The timetable came at an important diplomatic moment. Five days after the Bush-Blair meeting, Secretary of State Colin L. Powell was scheduled to appear before the United Nations to present the American evidence that Iraq posed a threat to world security by hiding unconventional weapons.

Although the United States and Britain aggressively sought a second United Nations resolution against Iraq — which they failed to obtain — the president said repeatedly that he did not believe he needed it for an invasion.

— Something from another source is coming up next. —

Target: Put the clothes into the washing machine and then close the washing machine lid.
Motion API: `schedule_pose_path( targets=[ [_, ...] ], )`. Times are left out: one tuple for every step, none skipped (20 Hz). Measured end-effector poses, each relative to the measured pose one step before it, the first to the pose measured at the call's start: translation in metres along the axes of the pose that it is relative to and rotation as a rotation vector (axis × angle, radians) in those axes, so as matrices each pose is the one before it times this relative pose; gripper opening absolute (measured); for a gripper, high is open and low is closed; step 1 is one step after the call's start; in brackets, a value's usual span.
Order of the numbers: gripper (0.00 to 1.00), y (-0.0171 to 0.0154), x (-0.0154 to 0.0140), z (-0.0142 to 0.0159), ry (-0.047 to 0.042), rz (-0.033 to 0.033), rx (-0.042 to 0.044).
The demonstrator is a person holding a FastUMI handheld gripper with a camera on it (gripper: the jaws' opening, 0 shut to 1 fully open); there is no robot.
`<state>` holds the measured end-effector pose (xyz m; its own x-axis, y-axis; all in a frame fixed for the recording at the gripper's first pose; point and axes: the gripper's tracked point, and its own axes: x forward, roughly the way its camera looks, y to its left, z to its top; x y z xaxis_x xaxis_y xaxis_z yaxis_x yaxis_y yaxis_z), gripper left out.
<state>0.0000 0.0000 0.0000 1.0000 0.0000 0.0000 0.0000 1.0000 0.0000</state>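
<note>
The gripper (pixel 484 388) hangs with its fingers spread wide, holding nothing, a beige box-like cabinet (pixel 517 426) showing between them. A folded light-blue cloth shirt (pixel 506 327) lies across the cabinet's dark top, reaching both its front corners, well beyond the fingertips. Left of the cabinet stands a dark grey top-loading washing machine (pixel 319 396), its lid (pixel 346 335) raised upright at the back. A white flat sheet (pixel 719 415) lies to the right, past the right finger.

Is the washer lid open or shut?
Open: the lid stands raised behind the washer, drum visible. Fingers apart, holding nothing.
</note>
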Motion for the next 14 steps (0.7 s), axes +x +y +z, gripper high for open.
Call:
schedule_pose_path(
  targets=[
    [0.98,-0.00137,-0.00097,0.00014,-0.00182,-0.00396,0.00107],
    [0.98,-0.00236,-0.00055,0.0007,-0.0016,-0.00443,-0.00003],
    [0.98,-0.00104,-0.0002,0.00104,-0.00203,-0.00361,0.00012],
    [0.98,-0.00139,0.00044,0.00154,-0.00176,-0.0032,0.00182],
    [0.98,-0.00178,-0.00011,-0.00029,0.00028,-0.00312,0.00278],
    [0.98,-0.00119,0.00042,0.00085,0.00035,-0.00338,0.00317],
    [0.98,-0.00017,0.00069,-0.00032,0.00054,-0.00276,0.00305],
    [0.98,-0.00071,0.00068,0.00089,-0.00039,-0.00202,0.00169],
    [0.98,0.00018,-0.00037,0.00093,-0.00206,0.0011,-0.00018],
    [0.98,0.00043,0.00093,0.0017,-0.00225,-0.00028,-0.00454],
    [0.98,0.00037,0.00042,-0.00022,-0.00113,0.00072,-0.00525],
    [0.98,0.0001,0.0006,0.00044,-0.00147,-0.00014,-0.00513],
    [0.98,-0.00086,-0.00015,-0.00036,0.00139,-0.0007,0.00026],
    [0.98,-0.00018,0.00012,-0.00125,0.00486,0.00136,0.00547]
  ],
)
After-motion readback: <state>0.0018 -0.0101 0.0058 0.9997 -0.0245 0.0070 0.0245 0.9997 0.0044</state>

Stamped "extremely sensitive," the five-page memorandum, which was circulated among a handful of Mr. Blair's most senior aides, had not been made public. Several highlights were first published in January in the book "Lawless World," which was written by a British lawyer and international law professor, Philippe Sands. In early February, Channel 4 in London first broadcast several excerpts from the memo.

Since then, The New York Times has reviewed the five-page memo in its entirety. While the president's sentiments about invading Iraq were known at the time, the previously unreported material offers an unfiltered view of two leaders on the brink of war, yet supremely confident.

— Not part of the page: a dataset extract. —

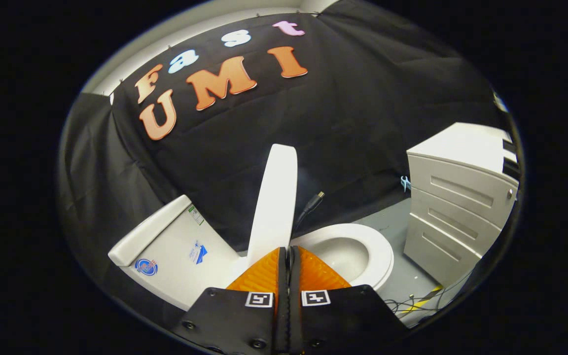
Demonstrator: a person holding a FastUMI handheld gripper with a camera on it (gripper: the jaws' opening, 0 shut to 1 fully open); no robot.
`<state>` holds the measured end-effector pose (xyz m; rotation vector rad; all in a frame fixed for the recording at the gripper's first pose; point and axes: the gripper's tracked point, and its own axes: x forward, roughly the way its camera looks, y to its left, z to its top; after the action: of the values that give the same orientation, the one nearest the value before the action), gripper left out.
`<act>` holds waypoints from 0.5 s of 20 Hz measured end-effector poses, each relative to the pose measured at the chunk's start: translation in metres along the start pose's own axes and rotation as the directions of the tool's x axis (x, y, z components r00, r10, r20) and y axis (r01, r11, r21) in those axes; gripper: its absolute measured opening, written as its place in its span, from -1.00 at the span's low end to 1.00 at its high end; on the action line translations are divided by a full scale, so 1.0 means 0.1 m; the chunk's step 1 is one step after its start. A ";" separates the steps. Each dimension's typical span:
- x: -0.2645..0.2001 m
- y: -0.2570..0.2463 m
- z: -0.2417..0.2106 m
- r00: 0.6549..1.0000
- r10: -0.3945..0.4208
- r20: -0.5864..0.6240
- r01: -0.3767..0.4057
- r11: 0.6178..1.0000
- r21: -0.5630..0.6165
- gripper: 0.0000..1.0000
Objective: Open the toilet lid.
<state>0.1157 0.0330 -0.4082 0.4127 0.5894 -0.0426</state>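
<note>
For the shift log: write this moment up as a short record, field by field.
lid: toilet lid raised, standing about upright
seat: seat ring down around the open bowl
tank: white tank beside the lid
gripper: gripper with orange fingers closed together, tips at the lid's lower edge, nothing seen between them
nearby: white drawer cabinet beyond the bowl

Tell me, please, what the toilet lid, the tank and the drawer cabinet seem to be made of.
Toilet lid, raised just beyond the shut gripper: probably smooth white plastic, thin with an even sheen.
Tank: likely glazed ceramic, glossy white, thick-walled.
Drawer cabinet: probably painted metal or laminate, matte white; hard to tell.
</note>
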 end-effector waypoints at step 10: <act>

The memo indicates the two leaders envisioned a quick victory and a transition to a new Iraqi government that would be complicated, but manageable. Mr. Bush predicted that it was "unlikely there would be internecine warfare between the different religious and ethnic groups." Mr. Blair agreed with that assessment.

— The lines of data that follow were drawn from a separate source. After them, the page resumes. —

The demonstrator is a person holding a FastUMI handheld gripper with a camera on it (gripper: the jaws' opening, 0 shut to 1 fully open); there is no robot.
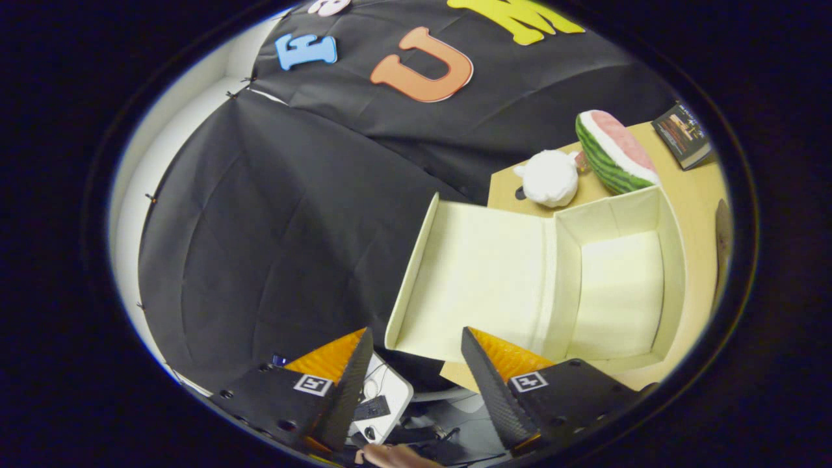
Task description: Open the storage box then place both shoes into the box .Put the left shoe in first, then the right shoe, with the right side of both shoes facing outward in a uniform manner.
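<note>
A cream storage box [617, 292] stands open on a tan table [699, 188], its inside bare. Its lid [474, 279] is flung back and hangs out past the table's edge, just ahead of my fingers. My gripper [416, 341] is open, with nothing between the fingers, tilted and held off the table's edge beside the lid. Between and below the fingers I see a white shoe [383, 400] with dark straps, lower down than the table. A bit of a hand shows under the fingers.
Beyond the box on the table sit a white plush toy [549, 177], a watermelon-slice plush [614, 153] and a dark book [682, 135]. Black cloth walls close in the booth beyond the fingers, past the table's edge.
</note>
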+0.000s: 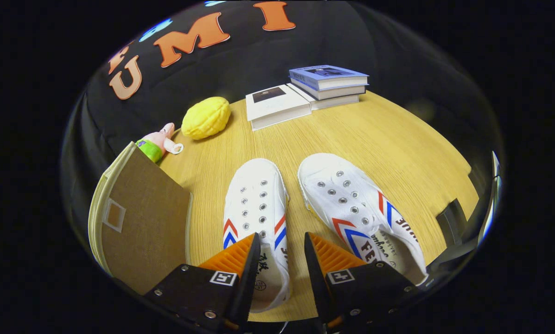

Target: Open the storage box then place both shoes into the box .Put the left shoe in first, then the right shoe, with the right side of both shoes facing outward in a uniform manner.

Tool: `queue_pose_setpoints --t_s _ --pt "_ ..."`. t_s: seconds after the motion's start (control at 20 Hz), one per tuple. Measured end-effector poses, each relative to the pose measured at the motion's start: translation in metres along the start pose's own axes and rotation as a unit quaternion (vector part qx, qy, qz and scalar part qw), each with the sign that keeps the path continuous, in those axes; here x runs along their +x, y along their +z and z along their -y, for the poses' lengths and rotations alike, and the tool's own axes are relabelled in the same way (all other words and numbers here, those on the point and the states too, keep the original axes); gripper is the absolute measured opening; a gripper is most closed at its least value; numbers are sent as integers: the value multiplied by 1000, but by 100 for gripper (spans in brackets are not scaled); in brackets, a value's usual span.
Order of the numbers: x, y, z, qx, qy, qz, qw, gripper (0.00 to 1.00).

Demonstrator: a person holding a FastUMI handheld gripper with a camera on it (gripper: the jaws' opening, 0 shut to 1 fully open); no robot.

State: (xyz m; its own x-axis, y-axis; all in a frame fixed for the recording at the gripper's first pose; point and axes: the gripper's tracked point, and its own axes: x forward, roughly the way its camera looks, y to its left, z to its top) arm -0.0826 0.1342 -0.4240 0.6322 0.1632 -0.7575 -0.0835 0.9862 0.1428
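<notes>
Two white canvas shoes with red and blue chevrons lie side by side on the wooden table (pixel 398 153), toes pointing away from me. My gripper (pixel 282 247) is open and low over the heel end of the left-hand shoe (pixel 256 199). One finger sits over that shoe's opening and the other just outside its right wall, so the wall lies between them. I cannot tell whether they touch it. The right-hand shoe (pixel 351 204) lies just right of the fingers, angled slightly outward. A brown fabric storage box (pixel 143 222) with cream trim stands to the left of the shoes, lid closed.
Beyond the shoes lie a yellow lumpy soft toy (pixel 206 118), a pink and green plush (pixel 156 144) behind the box, a white book (pixel 277 105) and a small stack of books (pixel 329 83). A dark object (pixel 453 220) sits at the table's right edge.
</notes>
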Motion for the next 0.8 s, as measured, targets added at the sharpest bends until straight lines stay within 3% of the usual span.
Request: queue_pose_setpoints --t_s 0.3,0.45,0.65,0.75,0.8 --pt "11 -11 -1 -24 -5 -14 1000 48" --pt "12 -11 -5 -1 13 -28 1000 43" --pt "11 -9 -6 33 23 -15 999 11" --pt "10 -8 -8 44 26 -7 999 1" --pt "7 -8 -10 46 27 -6 999 1"
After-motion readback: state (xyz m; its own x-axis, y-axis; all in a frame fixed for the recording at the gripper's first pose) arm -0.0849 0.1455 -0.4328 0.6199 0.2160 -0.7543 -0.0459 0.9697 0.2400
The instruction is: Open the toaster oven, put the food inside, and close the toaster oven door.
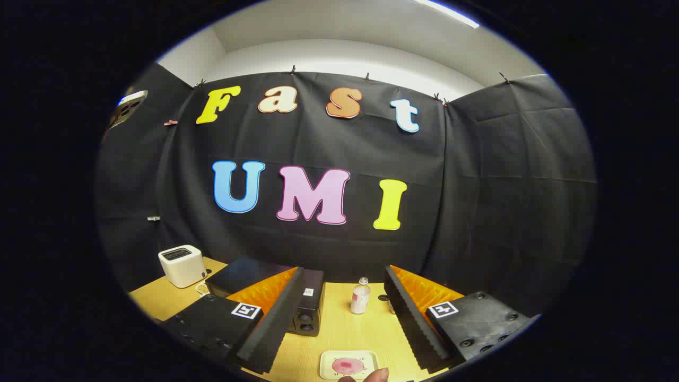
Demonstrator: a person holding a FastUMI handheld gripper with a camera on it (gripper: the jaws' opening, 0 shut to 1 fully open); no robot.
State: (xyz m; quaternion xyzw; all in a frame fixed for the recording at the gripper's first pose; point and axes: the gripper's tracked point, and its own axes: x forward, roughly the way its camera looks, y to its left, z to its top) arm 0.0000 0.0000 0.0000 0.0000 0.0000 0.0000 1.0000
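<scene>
The wooden table [350, 331] carries a toaster oven [265, 286], white toaster [182, 265], bottle [360, 298] and tray [348, 364].

Gripper [339, 323] held level, jaws spread wide.
Both fingers [276, 318] reach forward well apart, with nothing pressed between them; a person's fingertip [377, 375] shows just below them.

White toaster [182, 265] and small bottle [360, 298] on table [339, 329].

**Open lane between the jaws**

Jaws of the gripper [339, 318] stand wide apart, bare worktop [334, 329] between them. At 12 o'clock a bottle [360, 298] blocks; at 10 the oven [265, 281]; nearest, the plate [348, 365].
</scene>
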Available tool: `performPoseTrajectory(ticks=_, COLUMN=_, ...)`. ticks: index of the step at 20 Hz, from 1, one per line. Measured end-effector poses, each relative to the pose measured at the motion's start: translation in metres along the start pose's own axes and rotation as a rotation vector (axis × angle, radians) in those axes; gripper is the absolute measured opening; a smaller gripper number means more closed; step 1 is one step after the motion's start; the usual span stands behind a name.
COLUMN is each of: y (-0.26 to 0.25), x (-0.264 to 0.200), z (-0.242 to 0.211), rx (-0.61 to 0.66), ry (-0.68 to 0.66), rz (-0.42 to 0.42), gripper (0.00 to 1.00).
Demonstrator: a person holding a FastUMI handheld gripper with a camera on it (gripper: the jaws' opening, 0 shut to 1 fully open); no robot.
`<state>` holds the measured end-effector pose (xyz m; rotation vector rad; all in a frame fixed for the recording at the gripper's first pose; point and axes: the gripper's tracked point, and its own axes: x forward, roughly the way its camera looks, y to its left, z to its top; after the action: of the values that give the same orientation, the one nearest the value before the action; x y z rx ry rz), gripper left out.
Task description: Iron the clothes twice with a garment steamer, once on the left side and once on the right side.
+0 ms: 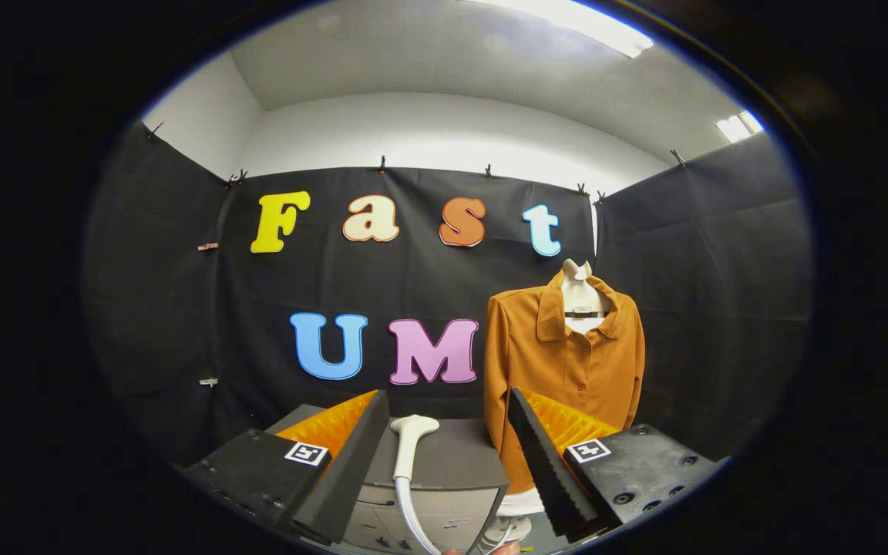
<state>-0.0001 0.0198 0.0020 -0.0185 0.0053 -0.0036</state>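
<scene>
Fingers spread wide on your gripper [448,455], holding nothing; the steamer head [412,439] stands upright between them, on a grey cabinet [452,462], hose [407,509] trailing down, probably parked for an easy grab. Right of it, the orange shirt [560,362] hangs on a dummy [579,289], front facing you. I can read no brand or label.

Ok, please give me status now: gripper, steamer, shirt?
Gripper open, holding nothing. Steamer head lies on grey cabinet between the fingers, untouched. Orange shirt hangs on mannequin beyond right finger. Path clear.
</scene>
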Motion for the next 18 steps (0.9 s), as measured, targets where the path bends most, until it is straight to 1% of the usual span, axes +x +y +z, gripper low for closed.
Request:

The memo also shows that the president and the prime minister acknowledged that no unconventional weapons had been found inside Iraq. Faced with the possibility of not finding any before the planned invasion, Mr. Bush talked about several ways to provoke a confrontation, including a proposal to paint a United States surveillance plane in the colors of the United Nations in hopes of drawing fire, or assassinating Mr. Hussein.

Remember this from March 21st,

"I didn't want war. To assume I wanted war is just flat wrong … with all due respect," he told a reporter. "No president wants war." To those who say otherwise, "it's simply not true," Bush said.

I suppose his defenders can always blandish the canard that Bush had to lie America into a war for the good of the nation. This Orwellian side trip into Iraq has made America and the world less safe. Bush can repeat unsupported assertions all day, trying his best not to have the usual condesending smirk, that is not going to make them any more truthful.

“What’s this?” thought the Emperor. “I can see nothing at all! That is terrible. Am I stupid? Am I not fit to be Emperor? That would be the most dreadful thing that could happen to me. O, it is very pretty!” he said aloud. “It has our highest approbation.” And he nodded in a contented way, and gazed at the empty loom, for he would not say that he saw nothing. The whole suite whom he had with him looked and looked, and saw nothing, any more than the rest; but, like the Emperor, they said, “That is pretty!” and counseled him to wear the splendid new clothes for the first time at the great procession that was presently to take place. “It is splendid, excellent!” went from mouth to mouth. On all sides there seemed to be general rejoicing, and the Emperor gave the rogues the title of Imperial Court Weavers. 21
The whole night before the morning on which the procession was to take place, the rogues were up, and kept more than sixteen candles burning. The people could see that they were hard at work, completing the Emperor’s new clothes. They pretended to take the stuff down from the loom; they made cuts in the air with great scissors; they sewed with needles without thread; and at last they said, “Now the clothes are ready!